Re: [DISCUSS] Function plugins

2018-12-14 Thread Reynold Xin
I don’t think it is realistic to support codegen for UDFs. It’s hooked deep
into intervals.

On Fri, Dec 14, 2018 at 6:52 PM Matt Cheah  wrote:

> How would this work with:
>
>1. Codegen – how does one generate code given a user’s UDF? Would the
>user be able to specify the code that is generated that represents their
>function? In practice that’s pretty hard to get right.
>2. Row serialization and representation – Will the UDF receive
>catalyst rows with optimized internal representations, or will Spark have
>to convert to something more easily consumed by a UDF?
>
>
>
> Otherwise +1 for trying to get this to work without Hive. I think even
> having something without codegen and optimized row formats is worthwhile if
> only because it’s easier to use than Hive UDFs.
>
>
>
> -Matt Cheah
>
>
>
> *From: *Reynold Xin 
> *Date: *Friday, December 14, 2018 at 1:49 PM
> *To: *"rb...@netflix.com" 
> *Cc: *Spark Dev List 
> *Subject: *Re: [DISCUSS] Function plugins
>
>
>
> [image: Image removed by sender.]
>
> Having a way to register UDFs that are not using Hive APIs would be great!
>
>
>
>
>
>
>
> On Fri, Dec 14, 2018 at 1:30 PM, Ryan Blue 
> wrote:
>
> Hi everyone,
> I’ve been looking into improving how users of our Spark platform register
> and use UDFs and I’d like to discuss a few ideas for making this easier.
>
> The motivation for this is the use case of defining a UDF from SparkSQL or
> PySpark.
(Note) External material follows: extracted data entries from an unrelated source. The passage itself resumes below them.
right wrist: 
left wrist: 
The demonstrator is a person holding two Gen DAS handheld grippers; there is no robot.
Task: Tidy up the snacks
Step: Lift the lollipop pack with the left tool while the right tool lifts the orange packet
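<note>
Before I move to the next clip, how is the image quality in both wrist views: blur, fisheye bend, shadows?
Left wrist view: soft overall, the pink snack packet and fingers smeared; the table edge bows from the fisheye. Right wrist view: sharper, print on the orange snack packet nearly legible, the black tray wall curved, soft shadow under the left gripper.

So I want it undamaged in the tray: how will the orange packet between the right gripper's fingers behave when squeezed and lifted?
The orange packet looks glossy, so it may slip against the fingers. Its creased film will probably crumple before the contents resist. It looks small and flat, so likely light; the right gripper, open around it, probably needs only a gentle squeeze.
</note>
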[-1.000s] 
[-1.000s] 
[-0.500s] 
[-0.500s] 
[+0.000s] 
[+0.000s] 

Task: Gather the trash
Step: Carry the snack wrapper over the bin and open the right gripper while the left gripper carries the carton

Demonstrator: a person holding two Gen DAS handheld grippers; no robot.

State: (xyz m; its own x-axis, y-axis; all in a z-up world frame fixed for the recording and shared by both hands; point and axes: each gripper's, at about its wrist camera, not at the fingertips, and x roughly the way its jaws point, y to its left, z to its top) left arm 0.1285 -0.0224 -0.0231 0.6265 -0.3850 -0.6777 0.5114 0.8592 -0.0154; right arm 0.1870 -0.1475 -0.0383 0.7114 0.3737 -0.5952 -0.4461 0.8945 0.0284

We want to make it easy to write JVM UDFs and use them from both
> SQL and Python. Python UDFs work great in most cases, but we occasionally
> don’t want to pay the cost of shipping data to python and processing it
> there so we want to make it easy to register UDFs that will run in the JVM.
>
> There is already syntax to create a function from a JVM class
> [docs.databricks.com]
> 
> in SQL that would work, but this option requires using the Hive UDF API
> instead of Spark’s simpler Scala API. It also requires argument translation
> and doesn’t support codegen. Beyond the problem of the API and performance,
> it is annoying to require registering every function individually with a 
> CREATE
> FUNCTION statement.
>
> The alternative that I’d like to propose is to add a way to register a
> named group of functions using the proposed catalog plugin API.
>
> For anyone unfamiliar with the proposed catalog plugins, the basic idea is
> to load and configure plugins using a simple property-based scheme. Those
> plugins expose functionality through mix-in interfaces, like TableCatalog
> to create/drop/load/alter tables. Another interface could be UDFCatalog
> that can load UDFs.
>
> interface UDFCatalog extends CatalogPlugin {
>
>   UserDefinedFunction loadUDF(String name)
>
> }
>
> To use this, I would create a UDFCatalog class that returns my Scala
> functions as UDFs. To look up functions, we would use both the catalog name
> and the function name.
>
> This would allow my users to write Scala UDF instances, package them using
> a UDFCatalog class (provided by me), and easily use them in Spark with a
> few configuration options to add the catalog in their environment.
>
> This would also allow me to expose UDF libraries easily in my
> configuration, like brickhouse [community.cloudera.com]
> ,
> without users needing to ensure the Jar is loaded and register individual
> functions.
>
> Any thoughts on this high-level approach? I know that this ignores things
> like creating and storing functions in a FunctionCatalog, and we’d have
> to solve challenges with function naming (whether there is a db component).
> Right now I’d like to think through the overall idea and not get too
> focused on those details.
>
> Thanks,
>
> rb
>
> --
>
> Ryan Blue
>
> Software Engineer
>
> Netflix
>
>
>


Re: [DISCUSS] Function plugins

2018-12-14 Thread Matt Cheah
How would this work with:
 Codegen – how does one generate code given a user’s UDF? Would the user be 
able to specify the code that is generated that represents their function? In 
practice that’s pretty hard to get right.
Row serialization and representation – Will the UDF receive catalyst rows with 
optimized internal representations, or will Spark have to convert to something 
more easily consumed by a UDF?
 

Otherwise +1 for trying to get this to work without Hive. I think even having 
something without codegen and optimized row formats is worthwhile if only 
because it’s easier to use than Hive UDFs.

 

-Matt Cheah

 

From: Reynold Xin 
Date: Friday, December 14, 2018 at 1:49 PM
To: "rb...@netflix.com" 
Cc: Spark Dev List 
Subject: Re: [DISCUSS] Function plugins

 

Having a way to register UDFs that are not using Hive APIs would be great!

 

 

 

On Fri, Dec 14, 2018 at 1:30 PM, Ryan Blue  wrote:

Hi everyone,
I’ve been looking into improving how users of our Spark platform register and 
use UDFs and I’d like to discuss a few ideas for making this easier.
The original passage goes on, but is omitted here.